Yine bu olayla ilgili yasa dışı tasarrufuna bağlı olarak şikâyette bulunan öğretim üyeleri hakkında asılsız ithamlarda bulunmakta, hatta biri hakkında YÖK tarafından soruşturma açıldığına dair yalan haberleri pompalamaktadır.

Halbuki kimse hakkında soruşturma falan açılmamış, o dönem “paralelci” dostu olarak YÖK’de görev alan bir kişinin yapılan bu şikayet sonrasında mahkemenin Laçiner hakkında soruşturma açıp açmama noktasında görüş istemesine karşı, Laçiner’i kurtarmak adına mahkemenin istediği görüş yerine şikayet eden hakkında soruşturma açılması talebine mahkemenin ret kararı ortada iken sanki bu soruşturma sürüyormuş gibi algı yaratma çabası içerisinde olmak;  hakkında açılan soruşturmalardan şikayet eden bir kişi açısından “bu ne perhiz bu ne lahana turşusu” sözünün tam bir karşılığı olmuştur.

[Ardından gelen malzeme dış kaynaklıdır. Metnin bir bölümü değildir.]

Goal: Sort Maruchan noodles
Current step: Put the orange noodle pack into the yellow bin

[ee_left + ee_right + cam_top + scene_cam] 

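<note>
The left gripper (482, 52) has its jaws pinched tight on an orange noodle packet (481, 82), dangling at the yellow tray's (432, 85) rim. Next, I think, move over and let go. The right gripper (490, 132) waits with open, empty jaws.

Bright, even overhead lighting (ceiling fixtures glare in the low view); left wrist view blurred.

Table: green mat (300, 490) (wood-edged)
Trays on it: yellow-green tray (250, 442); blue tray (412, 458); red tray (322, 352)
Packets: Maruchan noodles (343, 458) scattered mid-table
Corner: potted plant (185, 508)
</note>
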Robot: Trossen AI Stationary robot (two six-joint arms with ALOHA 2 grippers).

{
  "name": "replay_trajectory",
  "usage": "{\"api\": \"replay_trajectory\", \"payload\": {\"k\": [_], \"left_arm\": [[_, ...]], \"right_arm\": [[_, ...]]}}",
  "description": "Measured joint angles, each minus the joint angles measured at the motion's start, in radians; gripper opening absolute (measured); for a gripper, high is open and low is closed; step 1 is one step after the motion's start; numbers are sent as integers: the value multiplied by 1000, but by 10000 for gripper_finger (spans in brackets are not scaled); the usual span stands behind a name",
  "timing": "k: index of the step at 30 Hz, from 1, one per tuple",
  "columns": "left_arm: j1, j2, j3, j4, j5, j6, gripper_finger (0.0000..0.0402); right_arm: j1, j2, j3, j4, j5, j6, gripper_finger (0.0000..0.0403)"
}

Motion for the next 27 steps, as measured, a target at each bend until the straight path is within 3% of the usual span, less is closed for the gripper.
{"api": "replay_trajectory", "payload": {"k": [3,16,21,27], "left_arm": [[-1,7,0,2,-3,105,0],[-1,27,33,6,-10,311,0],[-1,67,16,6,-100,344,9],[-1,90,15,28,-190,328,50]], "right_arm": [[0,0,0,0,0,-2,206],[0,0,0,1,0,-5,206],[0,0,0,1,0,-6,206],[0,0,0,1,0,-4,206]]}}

Ancak kodlarında paralel tezgâhçılığın izlerini de unutmamak gerekir.

Ancak şunu da unutmayalım; bugün ÇOMÜ’de sorunlar aynen sürmektedir, gerici eğitim sistemi yöneticilerin kim olduğundan bağımsız olarak varlığını sürdürmektedir.

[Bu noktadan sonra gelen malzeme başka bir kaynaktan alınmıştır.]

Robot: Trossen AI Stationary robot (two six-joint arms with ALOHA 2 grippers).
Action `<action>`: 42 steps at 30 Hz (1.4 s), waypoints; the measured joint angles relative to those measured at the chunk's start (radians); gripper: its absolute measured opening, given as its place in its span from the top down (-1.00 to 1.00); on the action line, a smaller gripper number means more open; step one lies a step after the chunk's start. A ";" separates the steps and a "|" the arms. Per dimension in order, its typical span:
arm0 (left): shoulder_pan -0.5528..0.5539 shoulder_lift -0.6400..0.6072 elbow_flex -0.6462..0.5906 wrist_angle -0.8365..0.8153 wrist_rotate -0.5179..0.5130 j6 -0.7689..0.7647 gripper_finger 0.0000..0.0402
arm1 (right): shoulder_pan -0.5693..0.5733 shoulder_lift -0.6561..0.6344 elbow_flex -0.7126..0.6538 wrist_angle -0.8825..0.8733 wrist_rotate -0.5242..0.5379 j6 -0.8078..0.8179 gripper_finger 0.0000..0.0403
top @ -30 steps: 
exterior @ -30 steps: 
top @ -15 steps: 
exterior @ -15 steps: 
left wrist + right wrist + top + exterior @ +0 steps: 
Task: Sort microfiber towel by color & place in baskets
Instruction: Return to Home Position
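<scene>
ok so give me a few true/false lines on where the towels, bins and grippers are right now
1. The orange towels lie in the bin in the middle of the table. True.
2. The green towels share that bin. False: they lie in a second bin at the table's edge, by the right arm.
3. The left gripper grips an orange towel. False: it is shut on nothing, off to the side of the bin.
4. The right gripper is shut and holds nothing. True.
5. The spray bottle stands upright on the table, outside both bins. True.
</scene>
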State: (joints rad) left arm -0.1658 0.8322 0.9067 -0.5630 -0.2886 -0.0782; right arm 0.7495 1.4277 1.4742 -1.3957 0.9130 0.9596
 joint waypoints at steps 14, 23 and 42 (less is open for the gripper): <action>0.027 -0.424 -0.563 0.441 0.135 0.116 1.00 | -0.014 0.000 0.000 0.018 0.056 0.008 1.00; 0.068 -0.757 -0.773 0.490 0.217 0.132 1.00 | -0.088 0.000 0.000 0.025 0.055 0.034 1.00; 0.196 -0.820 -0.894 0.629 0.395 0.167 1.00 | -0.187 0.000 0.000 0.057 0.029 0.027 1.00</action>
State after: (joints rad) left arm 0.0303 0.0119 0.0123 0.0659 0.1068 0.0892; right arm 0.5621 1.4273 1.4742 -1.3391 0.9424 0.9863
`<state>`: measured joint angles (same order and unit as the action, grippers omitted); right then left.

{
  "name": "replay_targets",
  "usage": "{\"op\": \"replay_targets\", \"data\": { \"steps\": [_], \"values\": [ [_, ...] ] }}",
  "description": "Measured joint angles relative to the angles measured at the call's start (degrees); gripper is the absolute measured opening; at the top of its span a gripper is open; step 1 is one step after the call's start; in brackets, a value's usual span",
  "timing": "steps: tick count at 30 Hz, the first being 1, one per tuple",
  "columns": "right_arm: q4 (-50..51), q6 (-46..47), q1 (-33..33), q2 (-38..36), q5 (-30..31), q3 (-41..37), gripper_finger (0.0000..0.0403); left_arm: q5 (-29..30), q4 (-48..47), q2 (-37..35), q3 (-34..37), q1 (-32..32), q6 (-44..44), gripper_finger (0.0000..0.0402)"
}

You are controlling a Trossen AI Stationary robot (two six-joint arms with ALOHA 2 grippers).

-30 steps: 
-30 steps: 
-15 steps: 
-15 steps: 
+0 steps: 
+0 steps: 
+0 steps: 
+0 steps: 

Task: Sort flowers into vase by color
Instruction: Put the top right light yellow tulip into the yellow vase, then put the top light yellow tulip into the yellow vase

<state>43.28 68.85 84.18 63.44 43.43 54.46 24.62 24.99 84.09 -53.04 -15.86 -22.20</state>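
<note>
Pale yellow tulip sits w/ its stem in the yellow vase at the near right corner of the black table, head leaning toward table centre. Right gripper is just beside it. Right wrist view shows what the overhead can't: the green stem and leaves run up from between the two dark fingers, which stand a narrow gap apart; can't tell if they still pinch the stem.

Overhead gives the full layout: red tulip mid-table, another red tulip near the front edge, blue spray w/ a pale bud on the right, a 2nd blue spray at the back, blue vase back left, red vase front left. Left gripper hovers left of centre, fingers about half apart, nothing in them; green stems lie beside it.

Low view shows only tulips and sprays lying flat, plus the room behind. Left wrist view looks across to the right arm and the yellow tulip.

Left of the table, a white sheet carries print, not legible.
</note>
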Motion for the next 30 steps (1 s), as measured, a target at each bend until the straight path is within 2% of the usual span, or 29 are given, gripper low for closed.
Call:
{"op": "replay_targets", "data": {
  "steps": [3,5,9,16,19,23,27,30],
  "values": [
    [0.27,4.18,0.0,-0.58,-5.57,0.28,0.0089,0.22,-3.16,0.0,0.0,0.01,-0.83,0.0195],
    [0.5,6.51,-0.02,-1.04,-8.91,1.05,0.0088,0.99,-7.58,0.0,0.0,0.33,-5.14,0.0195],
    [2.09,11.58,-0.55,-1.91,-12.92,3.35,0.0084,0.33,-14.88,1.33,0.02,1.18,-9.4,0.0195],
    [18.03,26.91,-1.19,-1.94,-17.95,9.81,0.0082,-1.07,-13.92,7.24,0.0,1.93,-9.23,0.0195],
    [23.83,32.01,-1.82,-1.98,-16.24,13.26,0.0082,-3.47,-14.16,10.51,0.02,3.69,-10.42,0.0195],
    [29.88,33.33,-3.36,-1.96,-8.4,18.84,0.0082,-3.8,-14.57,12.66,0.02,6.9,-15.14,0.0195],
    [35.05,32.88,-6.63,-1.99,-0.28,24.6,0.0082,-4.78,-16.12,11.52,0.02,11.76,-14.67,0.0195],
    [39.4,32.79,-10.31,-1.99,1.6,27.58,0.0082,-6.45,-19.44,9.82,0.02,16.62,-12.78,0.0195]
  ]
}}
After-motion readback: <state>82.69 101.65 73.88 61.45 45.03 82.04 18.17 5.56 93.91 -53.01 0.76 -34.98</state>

Başbakanın, bakanların çocuk istismarı ve tecavüz olayları karşısında koruma altına aldığı bir vakıf, AKP’li milletvekillerinin de katıldığı bir tören ile üniversite de kitap evi açıyorsa düşünmek gerekir, hem de öyle iki dakika falan değil, gericiliğin saldırılarını boşa çıkarmak için enine boyuna!

“Bu perhiz ve lahana turşusu” hallerinden bahsetmişken iki olay hakkında daha kısaca düşüncelerimi aktarayım.

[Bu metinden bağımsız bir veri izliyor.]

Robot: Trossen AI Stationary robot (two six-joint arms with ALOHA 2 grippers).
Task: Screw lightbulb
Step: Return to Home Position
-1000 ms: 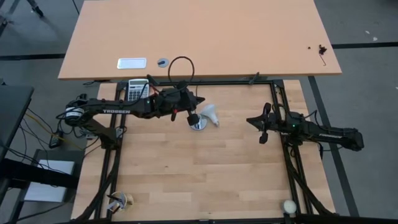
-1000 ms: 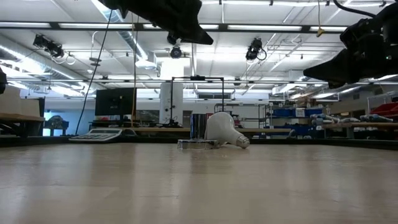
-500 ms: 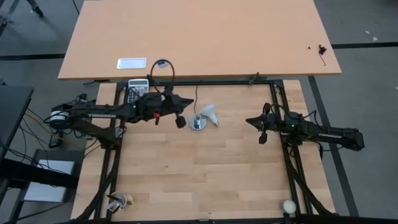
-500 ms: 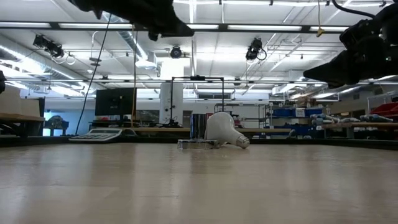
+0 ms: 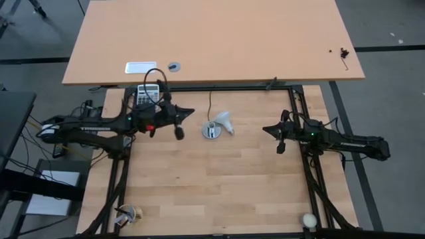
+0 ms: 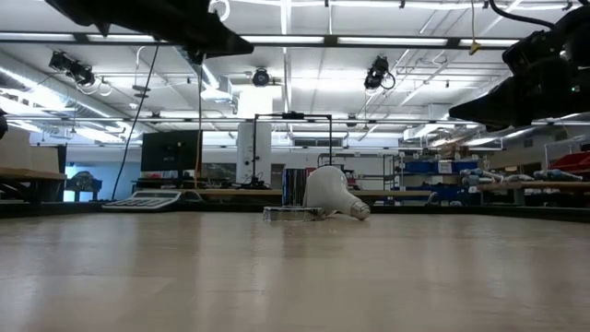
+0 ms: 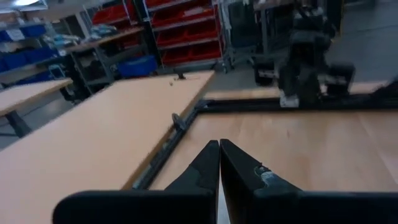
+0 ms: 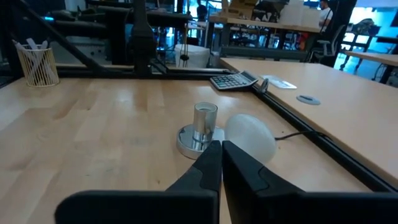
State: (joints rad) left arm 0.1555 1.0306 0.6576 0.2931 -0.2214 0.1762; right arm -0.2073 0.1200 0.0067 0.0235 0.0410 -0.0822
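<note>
Left gripper (image 5: 191, 112): fingers pressed together, empty, raised over desk (image 5: 219, 192), left of lightbulb (image 5: 224, 122) and apart from it. Lightbulb: on its side, just beside silver socket (image 5: 211, 131). Right gripper (image 5: 265, 128): likewise together, empty, farther right

The high camera looks straight down on the whole table (image 5: 219, 192); the low camera sits at tabletop height, facing level across it. Both share the lightbulb (image 5: 224, 122) with the right wrist camera (nearer, looking forward).
</note>
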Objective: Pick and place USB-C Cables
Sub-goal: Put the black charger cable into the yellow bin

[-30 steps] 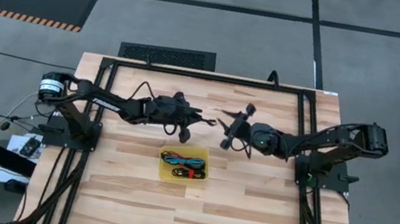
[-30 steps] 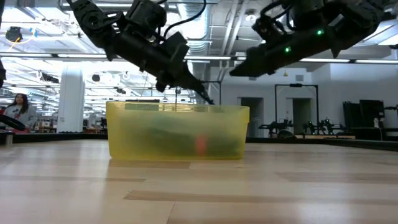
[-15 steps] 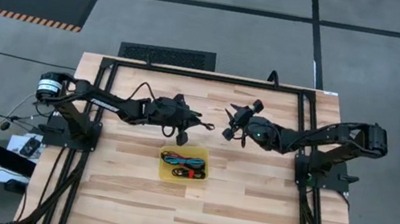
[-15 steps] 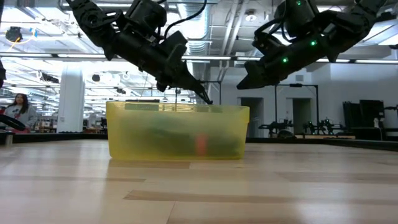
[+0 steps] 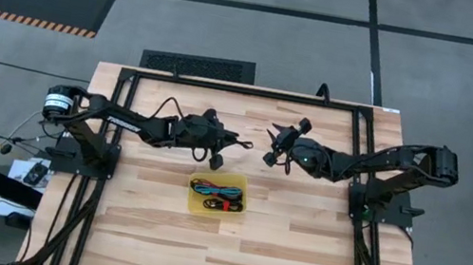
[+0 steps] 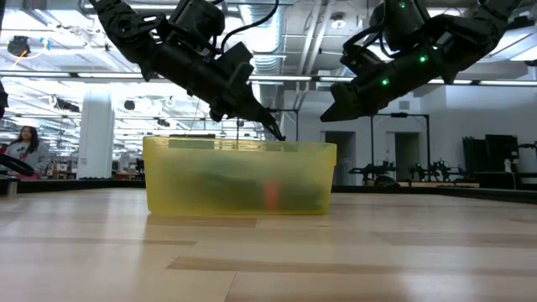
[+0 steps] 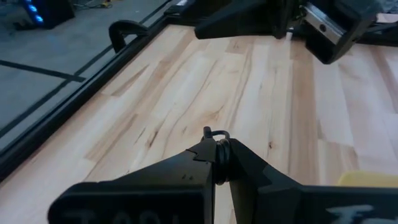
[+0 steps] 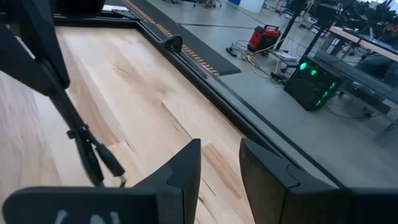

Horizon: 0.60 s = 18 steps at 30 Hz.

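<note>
The yellow tray (image 5: 215,208) (image 6: 239,180) stands on the table's middle and holds several USB-C cable bundles (image 5: 217,190), teal and black-and-red among them. My left gripper (image 5: 243,141) (image 6: 277,132) (image 7: 216,144) hovers just beyond the tray's far side, above the table, shut on a thin dark cable (image 8: 93,155). My right gripper (image 5: 273,146) (image 6: 336,109) (image 8: 221,168) faces it from the table's right at about the same height. It is open with a narrow gap and holds nothing. My left gripper pinches the thin dark cable between its two fingertips. Only a small loop of it (image 7: 212,132) shows above the tips in the left wrist view. The rest trails below the fingers with a connector end (image 8: 114,169) free, clear of the table.
A black metal frame (image 5: 244,89) runs around the table's far half, with both arm bases mounted at its left and right sides. Bare wood lies near of the tray. A person (image 6: 25,147) sits far off in the room behind.
My right gripper has rolled about its wrist and tipped its fingers downward, shifting a little toward the left gripper, then held still. My left gripper and the tray have stayed in place.
</note>
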Tool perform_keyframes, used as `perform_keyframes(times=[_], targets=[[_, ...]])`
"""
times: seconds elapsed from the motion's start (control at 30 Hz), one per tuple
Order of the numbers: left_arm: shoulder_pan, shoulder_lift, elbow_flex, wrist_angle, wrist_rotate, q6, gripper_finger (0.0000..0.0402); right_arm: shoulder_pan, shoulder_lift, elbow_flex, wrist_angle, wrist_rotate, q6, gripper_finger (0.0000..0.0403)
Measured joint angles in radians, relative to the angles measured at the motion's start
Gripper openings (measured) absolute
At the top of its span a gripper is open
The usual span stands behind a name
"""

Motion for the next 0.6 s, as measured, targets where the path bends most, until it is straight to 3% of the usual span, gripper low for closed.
perform_keyframes(times=[0.37, 0.6], targets=[[-0.004, 0.000, 0.000, 0.010, 0.018, -0.024, 0.0005, -0.005, 0.000, 0.000, -0.022, -0.060, 0.016, 0.0134], [-0.036, 0.001, 0.000, 0.101, 0.011, -0.001, 0.0003, -0.006, 0.000, 0.000, -0.023, -0.085, 0.039, 0.0132]])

Sosyal medyada izlediğim, Dardanos’da denizin doldurulmasına ilişkin bir haber konusunda Çanakkale Belediyesi acilen bir açıklama yapmalıdır.

İddia edildiği gibi kumsal doldurulup o alanda kişiye özel bir kullanım alanı mı yaratılmak istenmektedir?

Bu hukuksuz ve çevre düşmanı girişime karşı Çanakkale Belediyesi nasıl bir yaptırım içerisinde olacaktır?

Bu konuda Çanakkale Belediyesi’nin kamuoyunu aydınlatması gerekir; yoksa çevreci imajı perhiz ve turşu hallerinin bir parçası olacaktır.

Diğer bir olay da; taşeron işçilerin kadrolu olacaklarını bir müjde olarak açıklayan başbakanın girişiminden sonra taşeron işçilerin özel sözleşmeli statüsünde çalışmalarına devam edecekleri gerçeği ortaya çıkınca, bunu protesto etmek için yürüyen işçilere polisin coplu saldırısı ve yapılan göz altılarla sonuçlanmasıdır.

Bu müjde daha şimdiden, perhiz ve lahana turşusu işine dönmüştür. Bakalım daha neler göreceğiz, ne tuzaklarla karşılaşacağız, ne palavralar dinleyeceğiz!